WORK ITEM
Verbatim output, no pictures: the lines from the beginning of the material through the line with "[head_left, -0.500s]", both ends kept.

▼

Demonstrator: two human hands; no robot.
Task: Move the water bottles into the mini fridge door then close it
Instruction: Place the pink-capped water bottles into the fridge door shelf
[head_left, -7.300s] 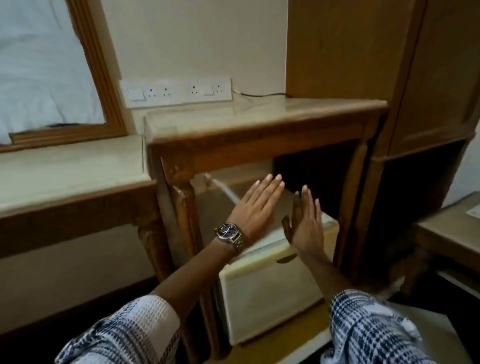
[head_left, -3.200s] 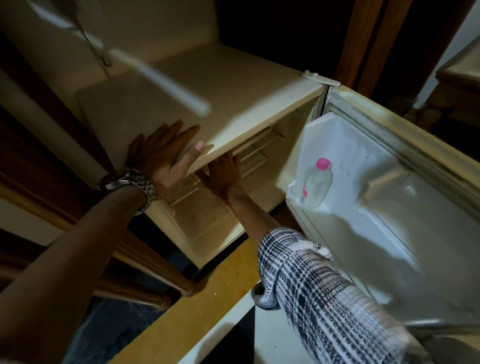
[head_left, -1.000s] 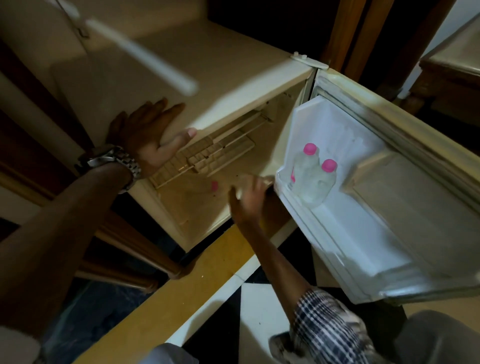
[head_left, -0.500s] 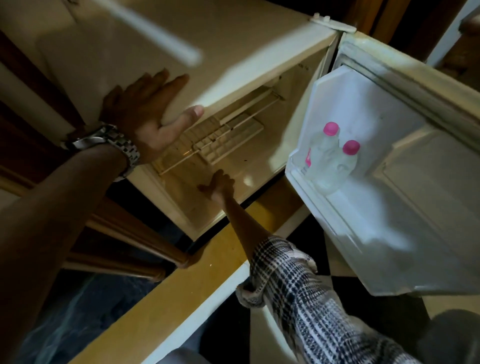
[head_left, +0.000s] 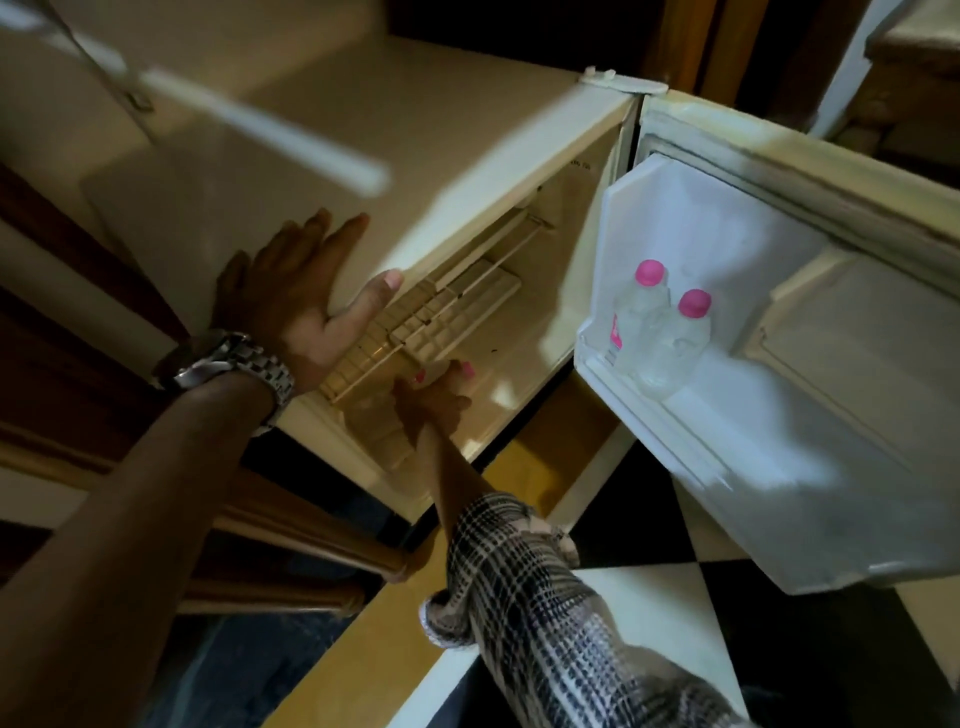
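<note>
The cream mini fridge (head_left: 415, 156) stands with its door (head_left: 857, 374) swung wide to the right. Two clear water bottles with pink caps, one (head_left: 641, 306) behind the other (head_left: 685, 343), stand upright side by side in the door's lower shelf. My left hand (head_left: 306, 296), with a metal watch at the wrist, lies flat on the fridge top, thumb hooked over the front edge. My right hand (head_left: 431, 405) is inside the cabinet below the wire shelf (head_left: 447, 317), fingers curled around a third pink-capped water bottle (head_left: 465, 370) lying on the fridge floor.
A wooden table leg and rail (head_left: 311, 540) run just left of the fridge. The floor has black and white tiles (head_left: 628, 525) and a yellow strip (head_left: 363, 649). Dark wooden furniture (head_left: 904, 67) stands behind the door.
My right hand has left the door shelf, where two bottles now stand instead of one, and has gone back into the cabinet onto another bottle. My left hand stays on the fridge top.
</note>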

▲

RESPONSE TO THIS EXERCISE
Demonstrator: two human hands; no robot.
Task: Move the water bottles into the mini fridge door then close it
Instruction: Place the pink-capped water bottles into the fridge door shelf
[head_left, -7.300s] 
[head_left, -3.200s] 
[head_left, -1.000s] 
[head_left, -0.500s] 

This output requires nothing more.